** Exercise aim **
Every line of the material below, from the top through the line with "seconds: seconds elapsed", should be reproduced exactly.

** Given data **

== Segment start ==

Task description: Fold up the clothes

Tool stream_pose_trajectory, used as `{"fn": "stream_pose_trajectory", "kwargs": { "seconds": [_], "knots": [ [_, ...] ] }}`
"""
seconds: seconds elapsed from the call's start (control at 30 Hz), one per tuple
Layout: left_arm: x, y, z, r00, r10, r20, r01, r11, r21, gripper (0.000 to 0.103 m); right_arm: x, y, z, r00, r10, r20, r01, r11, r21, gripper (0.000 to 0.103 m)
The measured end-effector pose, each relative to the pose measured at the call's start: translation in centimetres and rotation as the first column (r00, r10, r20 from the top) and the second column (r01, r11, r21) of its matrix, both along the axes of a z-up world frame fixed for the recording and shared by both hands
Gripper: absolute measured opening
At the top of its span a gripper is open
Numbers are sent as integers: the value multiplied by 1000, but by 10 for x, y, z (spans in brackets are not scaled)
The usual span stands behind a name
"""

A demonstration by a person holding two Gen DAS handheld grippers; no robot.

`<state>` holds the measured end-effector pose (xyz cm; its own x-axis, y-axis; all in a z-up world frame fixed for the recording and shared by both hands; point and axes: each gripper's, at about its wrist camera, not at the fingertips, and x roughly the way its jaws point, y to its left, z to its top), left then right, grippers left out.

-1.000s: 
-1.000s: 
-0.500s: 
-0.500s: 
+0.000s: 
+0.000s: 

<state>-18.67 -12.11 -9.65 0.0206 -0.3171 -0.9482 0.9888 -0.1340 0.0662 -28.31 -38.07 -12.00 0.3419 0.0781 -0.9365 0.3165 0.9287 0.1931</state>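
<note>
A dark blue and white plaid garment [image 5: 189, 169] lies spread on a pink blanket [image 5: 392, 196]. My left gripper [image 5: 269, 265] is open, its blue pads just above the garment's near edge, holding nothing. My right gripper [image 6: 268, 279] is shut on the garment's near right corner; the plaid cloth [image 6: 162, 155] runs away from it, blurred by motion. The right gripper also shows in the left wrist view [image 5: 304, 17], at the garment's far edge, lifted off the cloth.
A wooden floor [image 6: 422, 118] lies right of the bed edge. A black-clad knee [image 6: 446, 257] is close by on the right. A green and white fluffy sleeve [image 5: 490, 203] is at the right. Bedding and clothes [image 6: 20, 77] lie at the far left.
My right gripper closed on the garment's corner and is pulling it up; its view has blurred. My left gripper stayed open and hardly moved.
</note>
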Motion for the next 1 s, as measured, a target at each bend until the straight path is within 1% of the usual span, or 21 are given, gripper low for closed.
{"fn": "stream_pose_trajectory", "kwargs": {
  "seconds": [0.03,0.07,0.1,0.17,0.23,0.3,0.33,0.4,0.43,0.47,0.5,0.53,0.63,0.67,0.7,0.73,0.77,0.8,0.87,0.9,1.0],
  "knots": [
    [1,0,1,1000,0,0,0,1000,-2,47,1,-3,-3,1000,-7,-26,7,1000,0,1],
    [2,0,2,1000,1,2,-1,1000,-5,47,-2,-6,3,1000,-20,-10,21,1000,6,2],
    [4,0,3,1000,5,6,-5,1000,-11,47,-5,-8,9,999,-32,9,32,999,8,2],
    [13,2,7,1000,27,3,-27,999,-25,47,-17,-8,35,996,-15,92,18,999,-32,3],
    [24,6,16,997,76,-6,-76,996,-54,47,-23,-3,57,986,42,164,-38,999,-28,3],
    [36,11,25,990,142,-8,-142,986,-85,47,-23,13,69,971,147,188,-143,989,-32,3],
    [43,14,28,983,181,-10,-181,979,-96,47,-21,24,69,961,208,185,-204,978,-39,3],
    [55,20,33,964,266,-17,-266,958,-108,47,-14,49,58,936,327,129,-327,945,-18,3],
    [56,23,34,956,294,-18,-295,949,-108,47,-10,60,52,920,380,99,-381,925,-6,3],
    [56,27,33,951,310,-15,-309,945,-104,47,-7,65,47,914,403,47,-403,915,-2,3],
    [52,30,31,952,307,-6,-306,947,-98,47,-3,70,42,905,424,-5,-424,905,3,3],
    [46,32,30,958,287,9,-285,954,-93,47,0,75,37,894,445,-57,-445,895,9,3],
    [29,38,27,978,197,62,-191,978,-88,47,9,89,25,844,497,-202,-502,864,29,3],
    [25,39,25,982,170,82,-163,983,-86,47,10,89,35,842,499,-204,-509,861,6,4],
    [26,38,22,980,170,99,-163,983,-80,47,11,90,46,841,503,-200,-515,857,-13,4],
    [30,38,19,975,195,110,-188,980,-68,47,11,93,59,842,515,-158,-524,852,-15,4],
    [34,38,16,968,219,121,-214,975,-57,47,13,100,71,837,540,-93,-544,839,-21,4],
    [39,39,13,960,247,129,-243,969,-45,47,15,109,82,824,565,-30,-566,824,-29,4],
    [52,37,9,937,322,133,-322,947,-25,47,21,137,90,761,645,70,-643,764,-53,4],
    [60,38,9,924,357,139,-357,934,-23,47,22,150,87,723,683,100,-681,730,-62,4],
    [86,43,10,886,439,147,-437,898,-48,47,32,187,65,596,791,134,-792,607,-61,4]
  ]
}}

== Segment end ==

** Your solution **
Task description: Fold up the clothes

Tool stream_pose_trajectory, used as `{"fn": "stream_pose_trajectory", "kwargs": { "seconds": [_], "knots": [ [_, ...] ] }}`
"""
seconds: seconds elapsed from the call's start (control at 30 Hz), one per tuple

There is nothing further to the answer.